RAG pipelines face challenges such as the inability to effectively handle proprietary or specialized information, which can lead to incomplete or inaccurate responses. Additionally, constructing efficient data pipelines for retrieval can be complex, particularly in niche domains like healthcare, where the specificity of information is crucial.

 

Graph RAG

Graph RAG integrates a knowledge graph into the feed for LLMs, enhancing their ability to process and generate information. By utilizing structured data, it allows for a richer and more nuanced understanding of relationships and entities within the data. This approach aims to improve the overall quality and relevance of the outputs generated by LLMs.

Graph RAG enhances LLM performance by providing densified inputs to LLMs resulting in more structured and accurate responses. It allows for personalization based on user-specific taxonomies and use cases, thereby tailoring answers to individual or organizational needs. Additionally, by grounding LLMs in factual data, Graph RAG helps reduce hallucinations, leading to more reliable information generation.

In the context of adaptive RAG, Graph RAG emphasizes the importance of using the right resources for specific tasks, recognizing that LLMs and GPUs can be resource-intensive. When using Graph RAG, we suggests that close-ended queries should not involve LLMs, while open-ended queries benefit from a persona-optimized RAG approach. This tailored strategy ensures that the system operates efficiently and effectively, addressing unique demands adequately.

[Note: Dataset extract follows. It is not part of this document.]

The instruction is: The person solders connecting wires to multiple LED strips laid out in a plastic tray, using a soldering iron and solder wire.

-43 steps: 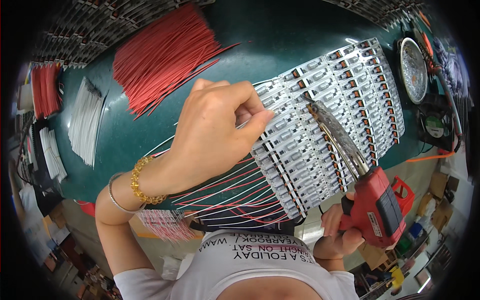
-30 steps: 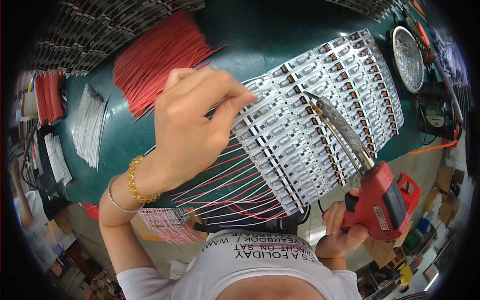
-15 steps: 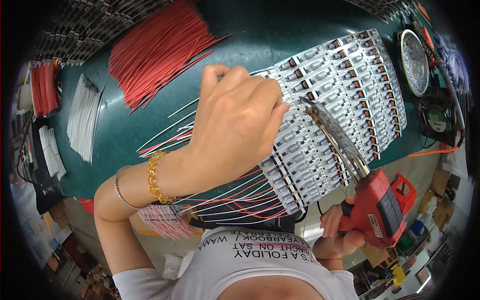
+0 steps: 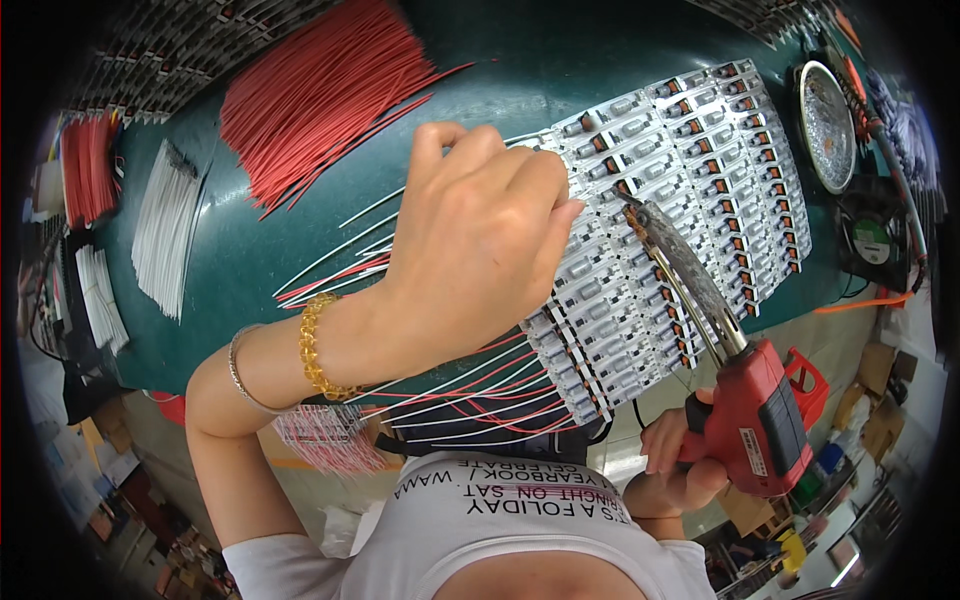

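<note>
My right hand (image 4: 680, 455) grips the handle of a red and black soldering gun (image 4: 755, 420). Its long metal barrel slants up and left, and the darkened tip reaches over a large panel of small silver circuit boards (image 4: 690, 200). Over the panel's left edge, my left hand (image 4: 485, 225) is closed in a pinch with its back toward me. Whatever lies between those fingertips is hidden, a little left of the soldering tip. Red and white wires (image 4: 490, 385) stick out leftward from the panel's left edge, partly under my left wrist.
A thick bundle of red wires (image 4: 320, 95) lies on the green table (image 4: 250, 270), with white wire bundles (image 4: 165, 230) farther left. At the right stand a round metal dish (image 4: 828, 125) and a black fan (image 4: 875, 235). More board panels (image 4: 170, 50) lie at the far left.
The soldering gun's tip has shifted slightly right and stays over the panel. My left hand keeps its pinch, moved only a little.
</note>
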A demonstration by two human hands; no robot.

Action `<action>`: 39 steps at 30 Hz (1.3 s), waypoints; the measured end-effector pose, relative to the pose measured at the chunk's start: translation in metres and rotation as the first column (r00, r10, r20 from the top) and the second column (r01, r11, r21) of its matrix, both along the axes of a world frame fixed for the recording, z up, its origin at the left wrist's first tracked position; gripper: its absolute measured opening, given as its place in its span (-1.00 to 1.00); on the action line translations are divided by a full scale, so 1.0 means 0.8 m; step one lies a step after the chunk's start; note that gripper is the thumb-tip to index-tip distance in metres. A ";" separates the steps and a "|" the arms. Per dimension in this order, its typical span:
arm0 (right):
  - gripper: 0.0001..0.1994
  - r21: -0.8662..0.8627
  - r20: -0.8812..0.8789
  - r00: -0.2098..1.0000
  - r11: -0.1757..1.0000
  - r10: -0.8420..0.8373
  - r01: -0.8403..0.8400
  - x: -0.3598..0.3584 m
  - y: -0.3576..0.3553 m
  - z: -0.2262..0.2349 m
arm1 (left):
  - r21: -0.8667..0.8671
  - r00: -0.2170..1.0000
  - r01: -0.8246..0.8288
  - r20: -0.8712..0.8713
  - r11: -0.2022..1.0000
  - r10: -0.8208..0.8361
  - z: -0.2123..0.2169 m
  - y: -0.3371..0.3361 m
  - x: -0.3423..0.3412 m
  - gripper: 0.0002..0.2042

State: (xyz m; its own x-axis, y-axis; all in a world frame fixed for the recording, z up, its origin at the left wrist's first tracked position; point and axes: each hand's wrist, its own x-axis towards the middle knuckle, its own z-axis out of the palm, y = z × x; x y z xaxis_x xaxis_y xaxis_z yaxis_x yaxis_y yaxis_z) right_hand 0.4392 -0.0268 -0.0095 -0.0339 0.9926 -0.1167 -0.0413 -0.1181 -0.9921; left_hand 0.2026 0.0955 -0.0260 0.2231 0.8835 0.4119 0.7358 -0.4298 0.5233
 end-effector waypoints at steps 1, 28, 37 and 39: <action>-0.13 -0.026 0.002 1.000 0.999 -0.022 0.022 -0.002 0.000 0.002 | -0.010 1.000 -0.002 0.000 1.000 0.002 0.000 0.000 0.000 -0.83; -0.06 -0.103 -0.198 0.977 0.993 -0.082 0.063 0.007 -0.011 0.003 | -0.079 0.997 0.053 0.052 0.995 -0.049 0.006 -0.006 0.004 -0.88; -0.09 -0.061 -0.152 0.979 0.990 -0.137 0.130 0.001 -0.008 0.003 | -0.053 0.996 0.088 0.010 0.995 -0.088 0.008 -0.006 0.002 -0.88; -0.14 -0.030 -0.116 0.982 0.989 -0.148 0.145 0.003 -0.007 0.003 | -0.060 0.993 0.119 0.005 0.991 -0.119 0.009 -0.005 0.001 -0.88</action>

KG and LLM complementarity

LLMs (as part of RAG pipelines) are stochastic systems (non-deterministic) that analyze training data by breaking it into chunks to identify patterns for generating new outputs. For example, if trained on clinical trials, an LLM can predict a trial design (epochs, events, cohorts, clinical assessment, milestones…), even if such a specific trial doesn’t exist, but may produce nonsensical results if the training data lacks relevant designs tailored for specific drug classes, mechanism of actions or disease and therapeutic area. This unpredictability makes LLMs unsuitable as databases, as they generate predictions rather than factual representations of data.

In contrast, symbolic deterministic systems utilize symbolic logic to derive outputs based on established rules and datasets. For instance, a knowledge graph can accurately document and identify whether a clinical trial designs is fit-for-purpose to test Progression-Free-Survival (PFD) or Overall Survival (OS) for any drug, providing factual information rather than creating an imaginary representation. This reliability allows symbolic systems to confirm the existence or absence of specific entities within their domain of knowledge.

Graph RAG is a movement towards unifying stochastic and symbolic systems, despite differing opinions on their effectiveness. Stochastic systems generate imaginative possibilities but lack reliability for factual answers, while symbolic systems offer predictable and precise responses based on known rules. By grounding stochastic outputs with the structure of symbolic systems, it becomes possible to establish parameters that ensure the accuracy and consistency of LLM generated information.